Problem:
The answer must be every entry, given again word for word.

[Records from a collection]
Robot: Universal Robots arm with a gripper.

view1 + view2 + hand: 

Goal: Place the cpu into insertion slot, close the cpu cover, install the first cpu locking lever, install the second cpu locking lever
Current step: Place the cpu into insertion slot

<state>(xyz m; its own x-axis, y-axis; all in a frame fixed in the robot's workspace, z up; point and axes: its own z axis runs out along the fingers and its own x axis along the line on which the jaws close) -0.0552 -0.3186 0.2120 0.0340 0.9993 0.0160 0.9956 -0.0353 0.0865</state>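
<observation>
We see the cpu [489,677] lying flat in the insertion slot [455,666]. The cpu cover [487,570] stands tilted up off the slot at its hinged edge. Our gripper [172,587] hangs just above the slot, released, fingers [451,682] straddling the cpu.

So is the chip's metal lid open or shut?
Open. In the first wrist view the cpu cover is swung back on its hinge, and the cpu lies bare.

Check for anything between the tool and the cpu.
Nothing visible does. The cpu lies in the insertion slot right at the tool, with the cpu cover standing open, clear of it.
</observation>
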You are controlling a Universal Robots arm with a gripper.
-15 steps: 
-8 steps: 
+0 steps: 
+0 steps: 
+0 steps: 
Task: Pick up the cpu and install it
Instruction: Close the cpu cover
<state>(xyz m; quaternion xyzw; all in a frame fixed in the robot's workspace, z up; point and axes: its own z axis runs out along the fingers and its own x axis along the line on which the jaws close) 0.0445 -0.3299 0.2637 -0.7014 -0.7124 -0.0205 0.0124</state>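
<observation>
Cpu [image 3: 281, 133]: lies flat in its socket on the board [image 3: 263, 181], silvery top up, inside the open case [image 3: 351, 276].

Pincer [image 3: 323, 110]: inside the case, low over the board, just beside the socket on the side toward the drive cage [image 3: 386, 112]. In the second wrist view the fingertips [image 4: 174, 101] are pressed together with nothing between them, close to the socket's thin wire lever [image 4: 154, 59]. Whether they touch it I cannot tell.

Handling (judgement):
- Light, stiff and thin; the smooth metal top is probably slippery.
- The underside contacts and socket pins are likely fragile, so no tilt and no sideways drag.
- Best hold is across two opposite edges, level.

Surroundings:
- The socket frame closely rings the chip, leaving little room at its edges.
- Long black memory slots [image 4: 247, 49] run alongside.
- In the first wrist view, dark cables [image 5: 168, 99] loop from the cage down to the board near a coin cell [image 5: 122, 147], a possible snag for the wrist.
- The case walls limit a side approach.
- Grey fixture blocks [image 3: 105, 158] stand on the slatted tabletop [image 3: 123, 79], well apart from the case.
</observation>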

Reply to the task:
Robot: Universal Robots arm with a gripper.

view1 + view2 + hand: 

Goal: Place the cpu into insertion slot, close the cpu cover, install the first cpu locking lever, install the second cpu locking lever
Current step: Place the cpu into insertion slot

<state>(xyz m; its own x-axis, y-axis; all in a frame fixed in the robot's workspace, z up; point and axes: its own z axis runs out along the fingers and its own x axis along the line on which the jaws close) -0.0552 -0.3186 0.2120 0.0340 0.9993 0.0160 0.9956 -0.0353 0.0865</state>
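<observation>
We see the cpu [489,677] lying flat in the insertion slot [455,666]. The cpu cover [487,570] stands tilted up off the slot at its hinged edge. Our gripper [172,587] hangs just above the slot, released, fingers [451,682] straddling the cpu.

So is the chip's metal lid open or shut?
Open. In the first wrist view the cpu cover is swung back on its hinge, and the cpu lies bare.

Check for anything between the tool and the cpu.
Nothing visible does. The cpu lies in the insertion slot right at the tool, with the cpu cover standing open, clear of it.
</observation>
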You are controlling a Universal Robots arm with a gripper.
-15 steps: 
-8 steps: 
+0 steps: 
+0 steps: 
+0 steps: 
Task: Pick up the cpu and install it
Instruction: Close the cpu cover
<state>(xyz m; quaternion xyzw; all in a frame fixed in the robot's workspace, z up; point and axes: its own z axis runs out along the fingers and its own x axis along the line on which the jaws close) 0.0445 -0.3299 0.2637 -0.7014 -0.7124 -0.0205 0.0124</state>
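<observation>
Cpu [image 3: 281, 133]: lies flat in its socket on the board [image 3: 263, 181], silvery top up, inside the open case [image 3: 351, 276].

Pincer [image 3: 323, 110]: inside the case, low over the board, just beside the socket on the side toward the drive cage [image 3: 386, 112]. In the second wrist view the fingertips [image 4: 174, 101] are pressed together with nothing between them, close to the socket's thin wire lever [image 4: 154, 59]. Whether they touch it I cannot tell.

Handling (judgement):
- Light, stiff and thin; the smooth metal top is probably slippery.
- The underside contacts and socket pins are likely fragile, so no tilt and no sideways drag.
- Best hold is across two opposite edges, level.

Surroundings:
- The socket frame closely rings the chip, leaving little room at its edges.
- Long black memory slots [image 4: 247, 49] run alongside.
- In the first wrist view, dark cables [image 5: 168, 99] loop from the cage down to the board near a coin cell [image 5: 122, 147], a possible snag for the wrist.
- The case walls limit a side approach.
- Grey fixture blocks [image 3: 105, 158] stand on the slatted tabletop [image 3: 123, 79], well apart from the case.
</observation>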

The output is complete as it stands.